Louis Harper (23 April 1868 – 26 January 1940) was a civil engineer from the north-east of Scotland who designed a number of suspension footbridges towards the end of the 19th century.

Harper was born in Aberdeen, Aberdeenshire, to John Harper and Margaret Ross. His father came from Turriff in Aberdeenshire, and worked as a fencer in Edinburgh and Glasgow before starting the family firm in Aberdeen in 1856, which became Harpers Ltd in 1885. John Harper patented a mechanism for straining wire, used both to make fences and later also for the cables of bridges. His son John took charge of the business until 1887, while his second son Louis served an apprenticeship with Jenkins & Mar, Civil Engineers.
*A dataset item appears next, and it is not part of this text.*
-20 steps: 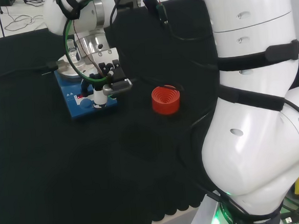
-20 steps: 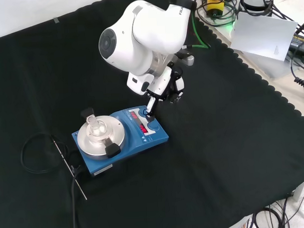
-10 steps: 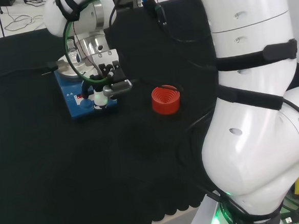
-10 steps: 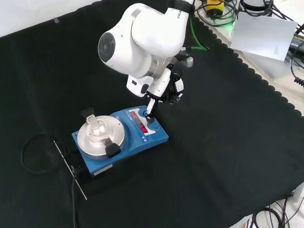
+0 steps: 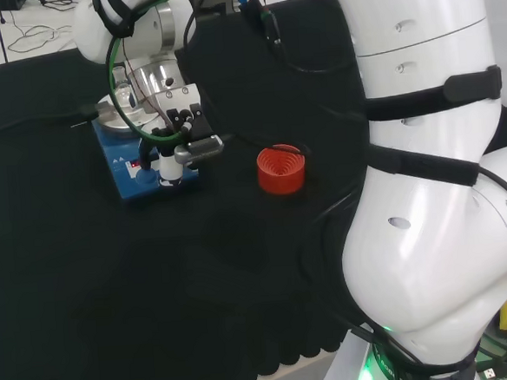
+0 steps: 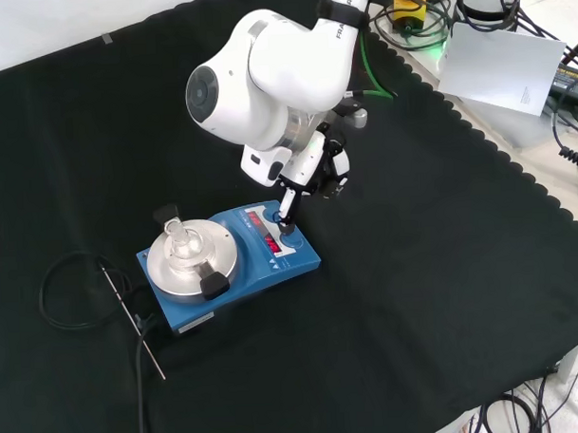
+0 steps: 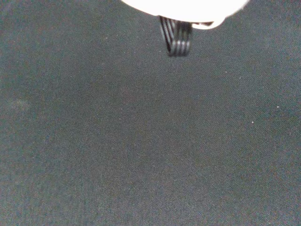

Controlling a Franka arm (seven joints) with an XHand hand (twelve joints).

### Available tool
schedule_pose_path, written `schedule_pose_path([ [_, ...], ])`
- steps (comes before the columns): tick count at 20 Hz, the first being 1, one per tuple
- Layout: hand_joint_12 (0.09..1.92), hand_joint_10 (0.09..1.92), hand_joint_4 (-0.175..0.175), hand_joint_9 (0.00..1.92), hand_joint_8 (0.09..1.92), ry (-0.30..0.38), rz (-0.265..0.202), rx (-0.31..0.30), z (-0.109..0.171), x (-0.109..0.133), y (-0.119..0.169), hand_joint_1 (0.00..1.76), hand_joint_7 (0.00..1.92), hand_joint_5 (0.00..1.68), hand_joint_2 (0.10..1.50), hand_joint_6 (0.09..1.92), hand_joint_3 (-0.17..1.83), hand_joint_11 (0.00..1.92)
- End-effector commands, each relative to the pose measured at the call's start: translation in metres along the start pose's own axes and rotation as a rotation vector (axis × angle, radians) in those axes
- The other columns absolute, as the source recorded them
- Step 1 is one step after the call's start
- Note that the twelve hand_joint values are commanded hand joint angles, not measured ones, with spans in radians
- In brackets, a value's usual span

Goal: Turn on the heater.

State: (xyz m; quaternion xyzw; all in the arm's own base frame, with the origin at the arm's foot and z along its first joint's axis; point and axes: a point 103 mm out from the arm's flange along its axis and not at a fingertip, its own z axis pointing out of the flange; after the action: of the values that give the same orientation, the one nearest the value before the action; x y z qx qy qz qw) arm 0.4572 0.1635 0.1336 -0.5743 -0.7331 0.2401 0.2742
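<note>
The heater is a blue box with a round metal plate and a red lit display, and it stands left of centre on the cloth. My hand hangs over its control end. One straight finger points down and touches the blue knob on the panel. In the head view the hand is above the heater, with the fingertip on the panel. A blurred white part of the hand shows over bare cloth in the wrist view.
A small clear glass flask stands on the metal plate, next to a black clip. A thin metal probe and a coiled black cable lie left of the heater. A red ribbed ring sits on the cloth near the hand.
The arm and hand have shifted slightly to the left in the front view. The straight finger has stayed on the heater's panel at the knob.
</note>
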Motion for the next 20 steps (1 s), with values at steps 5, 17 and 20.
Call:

Louis set up his own firm in 1889, later collaborating with the contractors James Abernethy & Co. In addition to his bridge projects, he assisted Aberdeen Council in surveying their town water scheme. He became an Associate Member of the Institution of Civil Engineers in 1893, resigning in 1921.

The firm's early bridges included suspension bridges at Aboyne, spanning 300 ft, and at Shocklach in Cheshire, both built in 1871. Neither bridge exists today. The early bridges had wooden towers, although these were replaced in later bridges by structural steel or cast iron members.

He died in Aberdeen in 1940.

==Later bridges==
- Monymusk, 1879 over the River Don, Aberdeenshire, 107 ft span
- Burnhervie, circa 1880, near Kemnay, collapsed 1979
- Birkhall, 1880, Royal Deeside, 60 ft span
- Cromdale, 1881 over the River Spey, collapsed and replaced by road bridge in 1922
- Nairn, 1887, first bridge by Louis Harper
- Crathorne Hall, 1888, 55 ft span, collapsed 1930 in flood
- Bandon, County Cork, 1890, 120 ft span
- Larbert, 1893 over the River Carron, 90 ft span
- Feugh, 1893 near Banchory
- Trentham, Staffordshire, 1893, 70 ft span, replaced in 1930s
- Grimsby, 1894, three bridges
- Sellack Boat, 1895, near Ross-on-Wye
- Doveridge, 1898, replaced by a bridge by David Rowell & Co.
- Keswick, Cumbria, 1898 over River Greta, demolished 1979
- Narva, Estonia, circa 1898, 260 ft span
- Newquay, 1900, about 100 ft span
- Chundra Bridge, Chovar Gorge, Nepal, June 1903 (No longer in use)
- Sundari Footbridge, Nepal, in current use (2017)

A number of other bridges are proposed as having been designed by Louis Harper at the Harper Bridges website, although in the absence of clear documentary evidence, they are not listed above.